The session also highlighted the challenging position of the media which are facing the brunt of states who are using the grey area of disinformation-related legislation as a basis to curtail freedom of expression and media freedom. The case of Olamilekan Hammed, a Nigerian journalist who was arrested and detained for over 135 days, was noted. Hammed had republished a report about the “alleged criminal records” of a governor in the country.
The use of legislation to censor and silence legitimate speech was also stressed, as were the tensions between state and platform interests when tackling disinformation. An example cited Nigeria suspended Twitter in June 2021 for deleting a post made from the president’s account. Another was of Uganda’s 2021 Uganda elections, when Meta removed several accounts promoting the ruling party, which it accused of coordinated inauthentic behaviour (CIB), and the Uganda government retaliated by blocking access to the internet for five days, and to Meta services up to today. Meta refers to CIB as the use of multiple Facebook or Instagram assets working in concert to misrepresent themselves, artificially boost the popularity of content, or engage in behaviours designed to enable other violations under the platform’s community standards, and where the use of fake accounts is central to the operation.
Disinformation in Africa is evolving from networks of domestic domestic actors and “influencers for hire” who create and spread disinformation for financial gain to include external actors, entailing foreign governments and non-state entities, who are increasingly influencing narratives within the continent. This was witnessed in the 2018 Kenya elections where Cambridge Analytica – a London headquartered company – employed various efforts to sway public opinion in favour of the ruling party.

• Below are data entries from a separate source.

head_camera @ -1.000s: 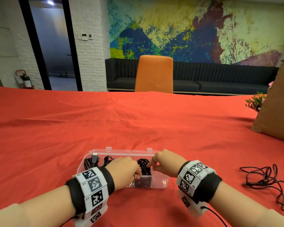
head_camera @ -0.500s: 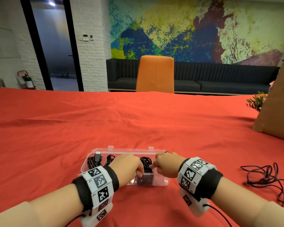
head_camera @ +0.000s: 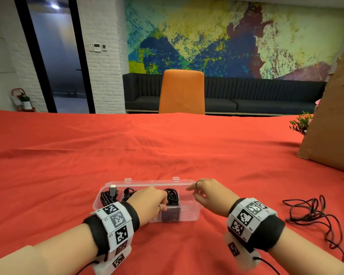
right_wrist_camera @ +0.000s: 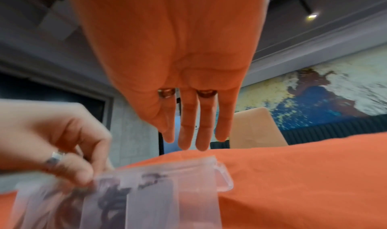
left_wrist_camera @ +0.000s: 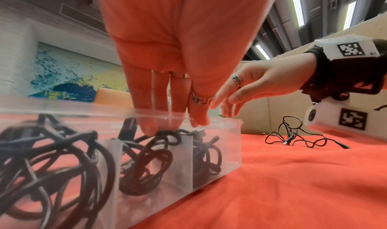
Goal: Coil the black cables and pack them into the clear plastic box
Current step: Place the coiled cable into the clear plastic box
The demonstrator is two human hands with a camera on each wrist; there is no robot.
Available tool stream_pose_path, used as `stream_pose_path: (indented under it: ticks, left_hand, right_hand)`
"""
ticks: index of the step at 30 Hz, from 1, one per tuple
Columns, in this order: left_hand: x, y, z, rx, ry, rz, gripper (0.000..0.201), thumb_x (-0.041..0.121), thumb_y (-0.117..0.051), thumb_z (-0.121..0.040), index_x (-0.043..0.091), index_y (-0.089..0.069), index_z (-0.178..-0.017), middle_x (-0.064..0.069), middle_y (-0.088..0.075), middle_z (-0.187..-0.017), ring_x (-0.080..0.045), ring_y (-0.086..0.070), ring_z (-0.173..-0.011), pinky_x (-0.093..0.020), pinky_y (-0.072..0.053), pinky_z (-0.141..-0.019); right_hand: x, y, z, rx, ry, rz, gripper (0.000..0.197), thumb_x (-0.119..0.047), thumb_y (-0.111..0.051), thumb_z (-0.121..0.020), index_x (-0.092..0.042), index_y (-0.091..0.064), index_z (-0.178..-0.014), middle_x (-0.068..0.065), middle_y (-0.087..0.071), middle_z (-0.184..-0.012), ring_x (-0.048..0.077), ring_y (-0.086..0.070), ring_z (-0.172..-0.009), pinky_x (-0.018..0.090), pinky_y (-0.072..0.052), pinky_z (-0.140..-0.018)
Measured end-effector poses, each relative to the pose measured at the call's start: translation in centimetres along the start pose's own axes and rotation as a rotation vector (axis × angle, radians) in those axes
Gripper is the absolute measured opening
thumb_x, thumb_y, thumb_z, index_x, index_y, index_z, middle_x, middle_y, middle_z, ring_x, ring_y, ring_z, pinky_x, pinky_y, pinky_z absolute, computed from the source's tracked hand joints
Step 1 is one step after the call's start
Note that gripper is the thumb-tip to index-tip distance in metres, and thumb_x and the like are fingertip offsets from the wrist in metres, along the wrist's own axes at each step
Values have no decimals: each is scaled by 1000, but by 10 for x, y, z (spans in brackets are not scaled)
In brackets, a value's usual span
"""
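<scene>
The clear plastic box (head_camera: pixel 189 212) lies on the red cloth just in front of me, its lid off. Coiled black cables (head_camera: pixel 172 196) fill its divided compartments (left_wrist_camera: pixel 144 163). My left hand (head_camera: pixel 153 199) reaches down into the box. Its fingertips (left_wrist_camera: pixel 149 128) and thumb pinch the top of the coil in the middle compartment. My right hand (head_camera: pixel 206 193) hovers over the box's right end (right_wrist_camera: pixel 209 174). Its fingers (right_wrist_camera: pixel 193 138) are straight and hold nothing. One loose, tangled black cable (head_camera: pixel 316 217) lies on the cloth to the right (left_wrist_camera: pixel 293 136).
A brown cardboard sheet (head_camera: pixel 334 124) leans at the table's right edge, with a small plant (head_camera: pixel 300 124) behind it. An orange chair (head_camera: pixel 182 92) stands at the far side. Red cloth (head_camera: pixel 127 145) covers the whole table.
My right hand has let go of the cable in the box and drawn back to the right with its fingers straightened. My left hand has stayed in the box.
</scene>
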State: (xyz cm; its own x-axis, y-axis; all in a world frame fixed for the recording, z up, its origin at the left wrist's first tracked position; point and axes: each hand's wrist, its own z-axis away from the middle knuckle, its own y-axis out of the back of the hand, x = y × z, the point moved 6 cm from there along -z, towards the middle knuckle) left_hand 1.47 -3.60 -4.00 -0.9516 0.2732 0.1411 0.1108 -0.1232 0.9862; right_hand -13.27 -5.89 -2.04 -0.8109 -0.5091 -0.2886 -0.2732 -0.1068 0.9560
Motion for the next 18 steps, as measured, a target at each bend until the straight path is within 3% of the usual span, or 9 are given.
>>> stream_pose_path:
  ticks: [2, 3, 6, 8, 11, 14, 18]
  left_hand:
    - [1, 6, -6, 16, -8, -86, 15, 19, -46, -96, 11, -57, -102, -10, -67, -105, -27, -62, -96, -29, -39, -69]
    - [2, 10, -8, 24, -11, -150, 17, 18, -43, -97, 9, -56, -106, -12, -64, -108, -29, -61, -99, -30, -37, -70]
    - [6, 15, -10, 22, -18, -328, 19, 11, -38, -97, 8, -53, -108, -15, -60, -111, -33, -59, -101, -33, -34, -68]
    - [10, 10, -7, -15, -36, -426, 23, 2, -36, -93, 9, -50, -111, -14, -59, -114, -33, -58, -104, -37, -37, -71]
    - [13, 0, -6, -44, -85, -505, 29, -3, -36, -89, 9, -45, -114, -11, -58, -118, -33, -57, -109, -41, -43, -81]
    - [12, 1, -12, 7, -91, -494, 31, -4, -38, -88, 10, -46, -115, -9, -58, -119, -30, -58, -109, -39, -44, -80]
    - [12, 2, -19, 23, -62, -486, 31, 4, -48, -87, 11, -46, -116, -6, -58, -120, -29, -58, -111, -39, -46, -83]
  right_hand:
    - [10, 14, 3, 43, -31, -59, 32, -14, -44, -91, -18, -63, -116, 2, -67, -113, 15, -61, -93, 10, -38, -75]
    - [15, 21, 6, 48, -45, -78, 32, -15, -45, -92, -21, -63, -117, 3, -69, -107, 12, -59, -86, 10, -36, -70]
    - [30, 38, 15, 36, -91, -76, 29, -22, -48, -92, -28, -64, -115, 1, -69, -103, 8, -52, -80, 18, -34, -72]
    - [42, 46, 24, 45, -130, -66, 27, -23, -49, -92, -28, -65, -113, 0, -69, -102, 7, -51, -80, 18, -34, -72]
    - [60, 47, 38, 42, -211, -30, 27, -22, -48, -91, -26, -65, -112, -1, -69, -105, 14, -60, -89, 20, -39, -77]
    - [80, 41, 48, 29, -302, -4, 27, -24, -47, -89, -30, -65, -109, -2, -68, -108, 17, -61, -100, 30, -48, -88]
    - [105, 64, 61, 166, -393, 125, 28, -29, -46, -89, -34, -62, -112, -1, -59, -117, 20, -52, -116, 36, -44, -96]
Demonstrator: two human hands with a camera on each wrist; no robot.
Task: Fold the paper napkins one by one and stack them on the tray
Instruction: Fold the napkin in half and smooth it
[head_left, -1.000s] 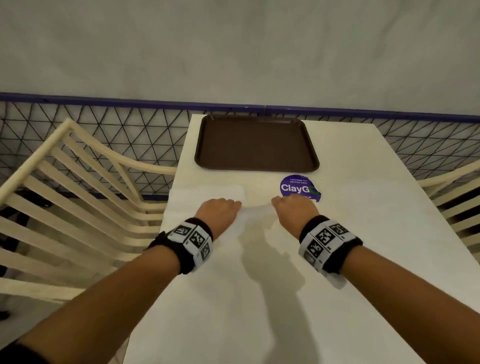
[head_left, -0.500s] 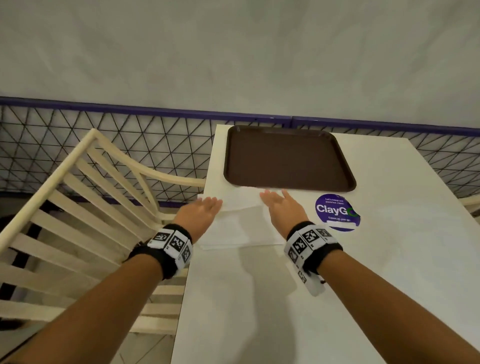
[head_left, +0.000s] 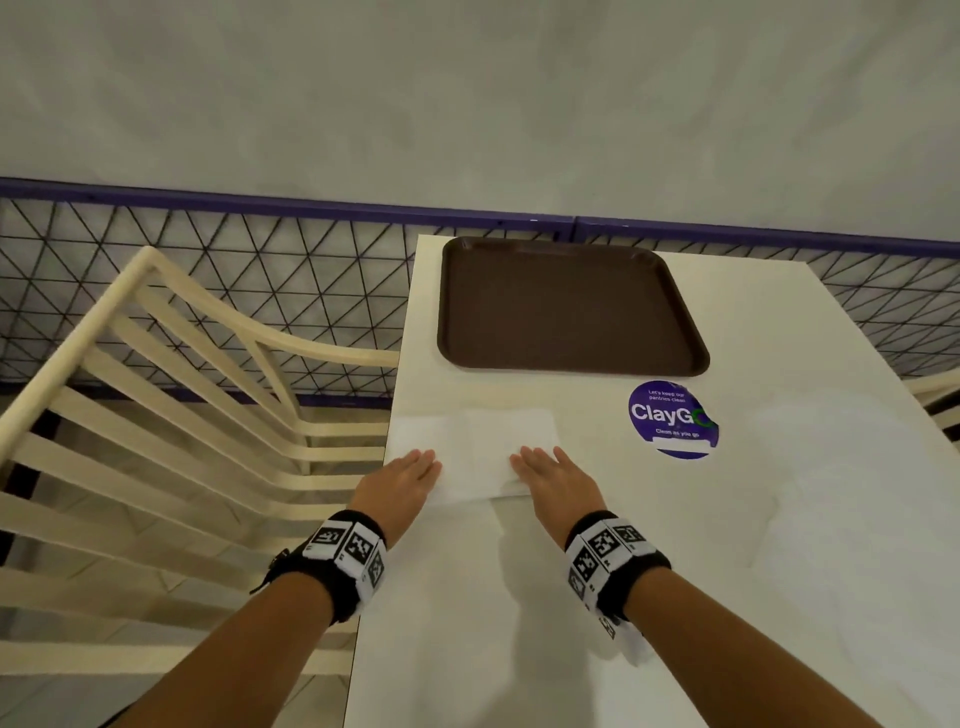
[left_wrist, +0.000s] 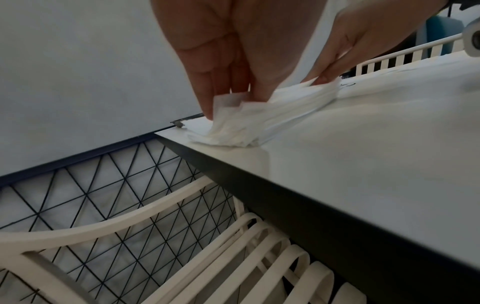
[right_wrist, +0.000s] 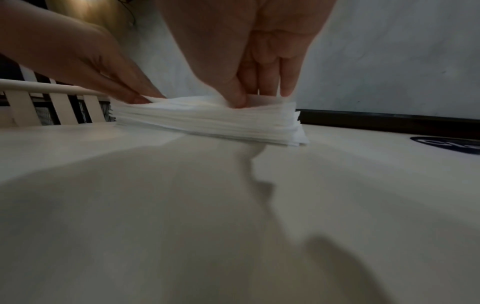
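Both hands, left hand (head_left: 402, 480) and right hand (head_left: 553, 480), pinch the top napkin's near corners on the napkin pile (head_left: 475, 449). The tray (head_left: 566, 306) holds none, so this looks like the first fold; next, peel one sheet free.

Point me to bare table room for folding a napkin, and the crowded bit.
Free: the near tabletop between the forearms, and the right side past the purple sticker. The brown tray holds nothing yet. Crowded: the left edge, where the left hand and right hand pinch the napkin stack just before the tray.
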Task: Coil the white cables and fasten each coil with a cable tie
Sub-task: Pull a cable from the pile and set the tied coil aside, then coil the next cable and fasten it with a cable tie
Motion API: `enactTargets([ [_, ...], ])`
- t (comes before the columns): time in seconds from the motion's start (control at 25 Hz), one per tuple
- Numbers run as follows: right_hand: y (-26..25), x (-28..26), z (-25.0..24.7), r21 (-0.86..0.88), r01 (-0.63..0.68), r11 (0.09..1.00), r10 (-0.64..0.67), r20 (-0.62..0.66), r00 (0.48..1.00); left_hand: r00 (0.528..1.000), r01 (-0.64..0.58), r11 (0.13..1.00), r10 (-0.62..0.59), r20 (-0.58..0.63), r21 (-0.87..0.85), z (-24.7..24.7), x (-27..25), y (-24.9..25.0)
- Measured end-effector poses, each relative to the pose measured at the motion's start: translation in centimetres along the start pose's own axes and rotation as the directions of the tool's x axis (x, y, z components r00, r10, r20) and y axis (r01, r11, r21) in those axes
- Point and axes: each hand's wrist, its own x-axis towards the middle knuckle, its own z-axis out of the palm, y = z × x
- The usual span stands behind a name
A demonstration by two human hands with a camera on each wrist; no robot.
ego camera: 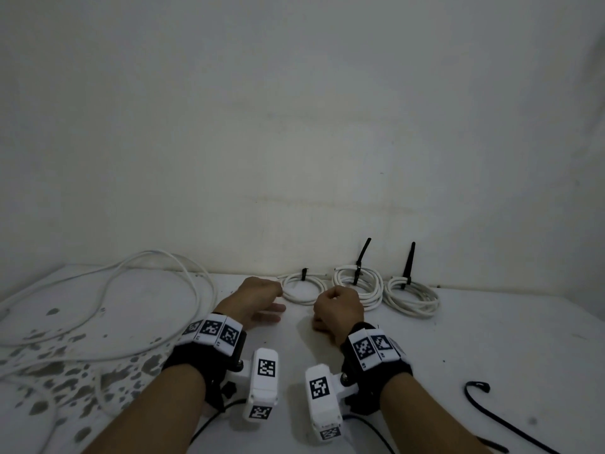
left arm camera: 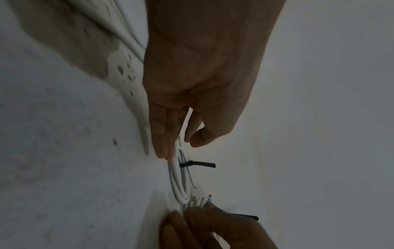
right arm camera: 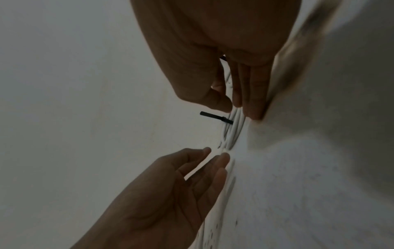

Current and future efforts to address disinformation in Africa face an uphill battle as the vice is increasingly driven by political and financial interests at national and global levels. This presents the dual challenge of combating both internal and external sources of disinformation amidst limited fact-checking resources, shrinking access to platform API, growing use of more sinister tactics enabled by artificial intelligence (AI), and limited digital literacy. These dynamics call for more robust national and regional strategies, informed by collaboration between governments, civil society, and the platforms, to effectively counter disinformation and safeguard the integrity of public discourse.
In this regard, CIPESA has been supporting efforts to coalesce regional actors and mobilise continental institutions to fight disinformation. In October 2023, CIPESA, alongside Global Partners Digital, ARTICLE 19 Senegal/West Africa, PROTEGE QV of Cameroon, and the Centre for Human Rights at the University of Pretoria, provided joint recommendations for addressing disinformation to the African Commission on Human and Peoples’ Rights (ACHPR) 77th Ordinary Session held in Arusha, Tanzania.
Disinformation has broadened the need for increased digital savvy and literacy. As the tactics of disinformation continue to evolve, truth will become harder to discern from fiction. CIPESA’s work on disinformation is premised on recognising that disinformation undermines the resilience and safety of human rights defenders (HRDs) and journalists, hampers free expression and public participation and impairs electoral integrity. Tackling disinformation, therefore, requires a keen understanding of the disinformation ecosystem (instigators, agents, its effects, the ‘disinformation hunters’) and garnering stakeholder perspectives on workable ways to tackle the problem – including growing and developing a community of guardians of truth.